- **Aim of the exercise**:
In the material below, count the lines where the word "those" appears. Nothing but the number, please.

- **Data below**:
● ● ●

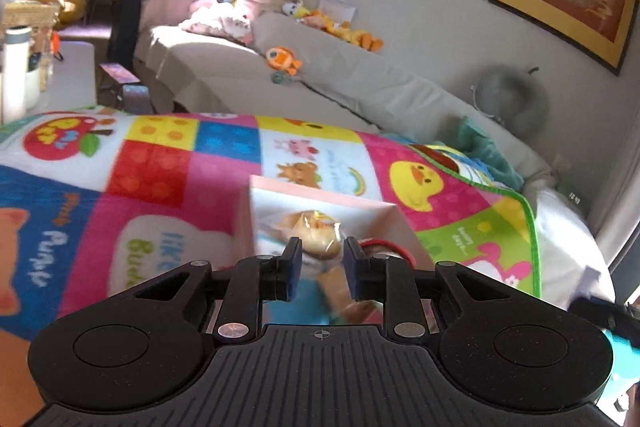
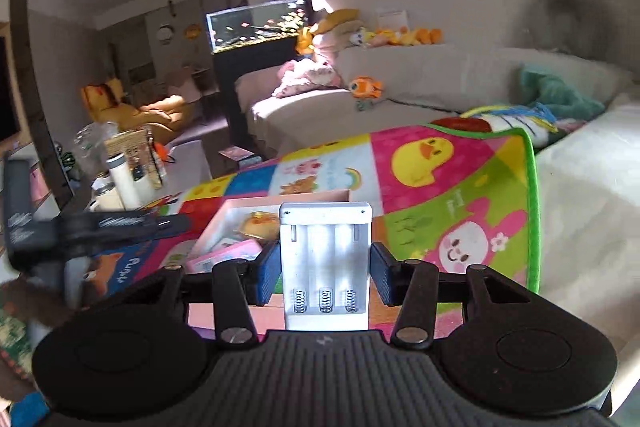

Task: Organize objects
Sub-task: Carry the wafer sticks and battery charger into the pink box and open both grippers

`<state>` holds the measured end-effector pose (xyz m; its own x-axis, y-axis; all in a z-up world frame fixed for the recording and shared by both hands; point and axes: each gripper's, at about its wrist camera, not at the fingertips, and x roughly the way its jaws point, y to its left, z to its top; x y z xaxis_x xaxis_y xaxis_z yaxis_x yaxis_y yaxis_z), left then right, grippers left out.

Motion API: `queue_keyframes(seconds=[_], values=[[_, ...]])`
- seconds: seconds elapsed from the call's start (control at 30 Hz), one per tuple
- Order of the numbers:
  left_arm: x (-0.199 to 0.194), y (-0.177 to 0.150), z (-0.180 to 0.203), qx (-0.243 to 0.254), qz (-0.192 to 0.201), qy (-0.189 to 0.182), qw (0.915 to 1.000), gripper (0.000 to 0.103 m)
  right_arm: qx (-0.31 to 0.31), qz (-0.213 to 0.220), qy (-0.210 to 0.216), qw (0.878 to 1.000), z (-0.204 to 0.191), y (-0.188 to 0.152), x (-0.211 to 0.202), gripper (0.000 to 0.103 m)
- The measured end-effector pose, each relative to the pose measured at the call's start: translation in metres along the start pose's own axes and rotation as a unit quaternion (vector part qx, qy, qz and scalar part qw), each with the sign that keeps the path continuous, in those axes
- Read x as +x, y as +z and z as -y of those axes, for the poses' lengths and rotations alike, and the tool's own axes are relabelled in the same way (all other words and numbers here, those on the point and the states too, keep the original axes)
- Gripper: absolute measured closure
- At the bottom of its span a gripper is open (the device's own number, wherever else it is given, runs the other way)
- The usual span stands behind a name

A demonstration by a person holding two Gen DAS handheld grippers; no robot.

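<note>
Here, white battery holder shows three bare spring slots.

A pink box sits open on a bright mat with ducks and bunnies. Inside it lie a small wrapped bun and a flat pink pack. A white battery case is up in the air, in front of the box. It has three empty slots with little springs at the near end.
</note>
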<state>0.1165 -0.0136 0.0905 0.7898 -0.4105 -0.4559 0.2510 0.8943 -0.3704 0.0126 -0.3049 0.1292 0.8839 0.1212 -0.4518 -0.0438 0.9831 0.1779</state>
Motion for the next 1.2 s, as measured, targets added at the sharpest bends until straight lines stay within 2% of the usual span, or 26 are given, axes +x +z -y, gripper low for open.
queue_keyframes(seconds=[0.1,0.17,0.23,0.3,0.37,0.43,0.53,0.63,0.73,0.77,0.9,0.93,1.0,1.07,1.13,1.2], values=[[-0.024,-0.009,-0.013,0.007,-0.008,-0.017,0.9998,0.079,0.025,-0.016,0.008,1.000,0.006,0.008,0.018,0.056],[-0.035,-0.016,-0.012,0.006,-0.020,-0.050,0.9985,0.079,0.042,-0.031,0.016,0.999,0.007,0.011,0.033,0.056],[-0.041,-0.018,-0.003,0.001,-0.022,-0.086,0.9960,0.079,0.050,-0.042,0.012,0.998,0.002,0.015,0.050,0.056],[-0.038,-0.017,0.017,0.023,-0.020,-0.096,0.9949,0.079,0.041,-0.042,-0.007,0.998,-0.006,0.016,0.065,0.056],[-0.027,-0.018,0.038,0.068,-0.023,-0.066,0.9952,0.077,0.029,-0.044,-0.022,0.998,-0.015,0.013,0.072,0.056],[-0.011,-0.023,0.049,0.116,-0.023,-0.013,0.9928,0.077,0.025,-0.054,-0.017,0.998,-0.018,0.010,0.075,0.056],[0.004,-0.026,0.038,0.126,-0.015,0.005,0.9919,0.079,0.011,-0.055,-0.020,0.998,-0.018,0.002,0.068,0.056],[0.020,-0.024,0.019,0.133,-0.010,0.053,0.9897,0.081,0.002,-0.056,-0.028,0.998,-0.011,-0.002,0.063,0.056],[0.036,-0.021,0.003,0.116,-0.030,0.066,0.9906,0.082,0.018,-0.061,-0.030,0.998,-0.002,-0.003,0.067,0.056],[0.038,-0.020,0.001,0.120,-0.029,0.060,0.9905,0.082,0.024,-0.063,-0.028,0.997,-0.001,-0.003,0.068,0.056],[0.041,-0.022,0.013,0.172,-0.041,0.064,0.9822,0.082,0.029,-0.068,-0.019,0.997,-0.003,-0.004,0.072,0.056],[0.038,-0.020,0.011,0.161,-0.040,0.056,0.9844,0.082,0.029,-0.068,-0.017,0.997,-0.004,-0.002,0.072,0.056],[0.021,-0.014,-0.002,0.103,-0.026,0.025,0.9940,0.082,0.033,-0.064,-0.009,0.997,-0.007,0.003,0.073,0.056],[-0.002,-0.011,-0.019,0.054,-0.006,0.002,0.9985,0.082,0.038,-0.059,0.003,0.998,-0.009,0.010,0.073,0.056],[-0.024,-0.015,-0.030,0.037,0.005,0.006,0.9993,0.082,0.033,-0.056,0.008,0.998,-0.014,0.017,0.076,0.056],[-0.039,-0.022,-0.043,0.023,-0.001,0.015,0.9996,0.082,0.024,-0.057,0.011,0.998,-0.022,0.023,0.084,0.056]])
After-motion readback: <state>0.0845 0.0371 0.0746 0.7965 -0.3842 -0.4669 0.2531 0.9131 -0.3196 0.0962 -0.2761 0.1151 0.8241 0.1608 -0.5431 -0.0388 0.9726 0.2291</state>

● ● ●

- **Solution**:
2